Olimpiyat madalyası kazanma hayalinin 24 yıl evvel başladığını anlatan Dikeç, “İnsanlar bazen ‘Çok rahat, eli cebinde madalya aldın’ diyor. O dışa yansıyanı. Madalyada 24 yıllık çalışma ve emek var. Haftanın 6 günü idmana geliyorum, 4-5 saat idman yapıyorum. 24 yılın sonunda da keşke altın olsaydı lakin tekrar de ulaştık. Geçmişteki başarılarıma baktığım vakit Avrupa ve dünya şampiyonaları, Akdeniz Oyunları, İslami Dayanışma Oyunları… Hepsinin madalyası var. O koleksiyonda eksik olan olimpiyat madalyasıydı. Koleksiyon altın olsa tamamlanacaktı, çok küçük bir kesimi kaldı. Bu olimpiyatta altın madalya alsaydım bırakmayı düşünüyordum. Lakin çok yeterliyim, İlayda da çok düzgün. Nasip olursa 2028’de altın madalyayı alacağız, o denli bırakacağız. Atışı tahminen bırakırız lakin bu ülkeye, bu topluluğa değişik yollardan hizmet etmeye devam edeceğiz.” sözlerini kullandı.
GENÇ ATICILARDAM BEKLENTİSİ YÜKSEK
51 yaşındaki deneyimli sportmen, bu muvaffakiyetin genç atıcılar için âlâ bir referans olmasını umduğunu vurgulayarak, “Spora çok geç başladım, 28 yaşında başladım.
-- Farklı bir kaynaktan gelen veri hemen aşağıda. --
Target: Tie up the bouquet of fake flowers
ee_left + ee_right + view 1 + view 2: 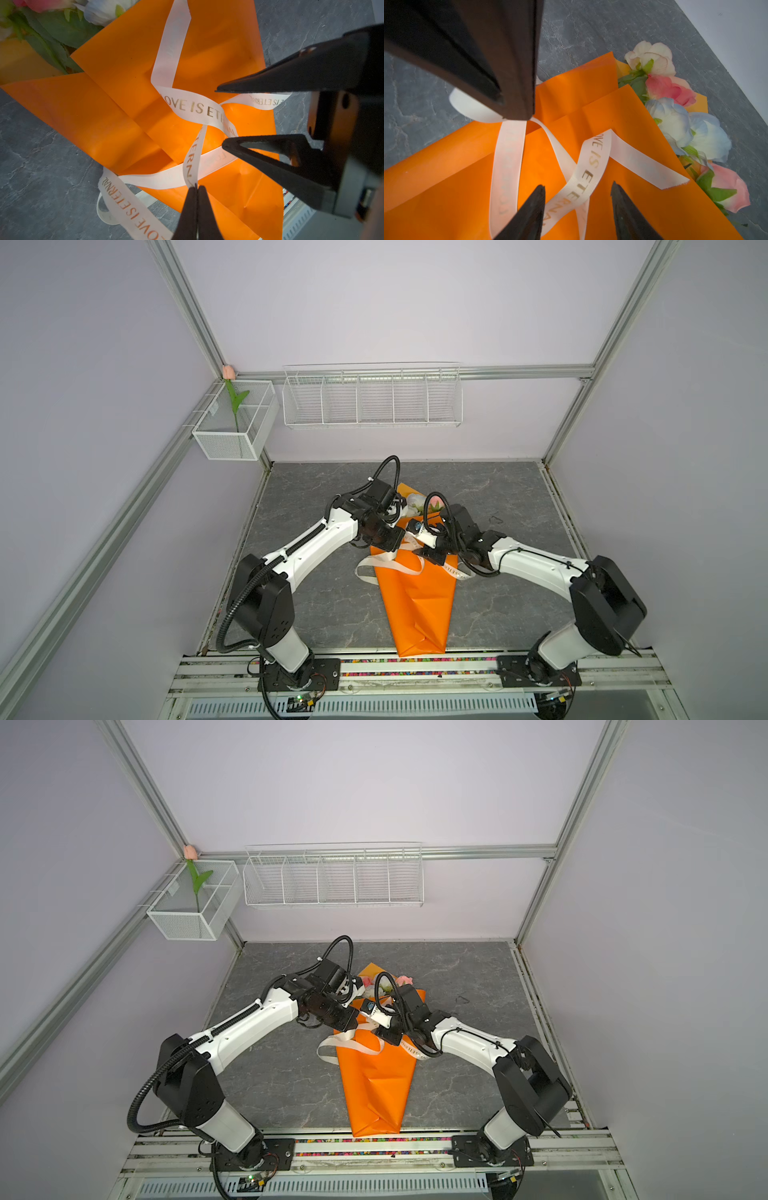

Birinci başlarda Avrupa’da, dünyada yarışlara gittiğimiz vakit finale çıkmayı muvaffakiyet üzere görüyorduk. ‘Niye madalya almayalım? Niçin Avrupa, dünya, olimpiyat şampiyon olmayalım?’ diyorduk. Bugün 24 yılın sonunda ülke, federasyon, topluluk olarak artık olimpiyat ikinciliğine üzülür hale geldik. Poligonda çalışan bir sürü genç arkadaşımız var. Bu gençler bizi çok çok daha geçecek. Atıcılık çok fazla tanınan, bilinen bir spor değil. Çok medyatik bir spor da değil. Umarım bu vesileyle ülkemizdeki birçok gence ulaşırız ve onlar da bu spora başlar. Yaşım ileri olsa da çok çalışmanın sonunda bu türlü bir muvaffakiyetin elde edilebileceğini de gösterdik gençlere. Onlara, ‘Hiç olmamış bir şeyi yapabilirsin’ demekle ‘Olmuş, somut bir şeyi yaparsın’ demek farklı. Bir şeyi çok istemek değil, istediğin şeyi elde edebilmek için sarf ettiğin uğraş kıymetli.” yorumunu yaptı.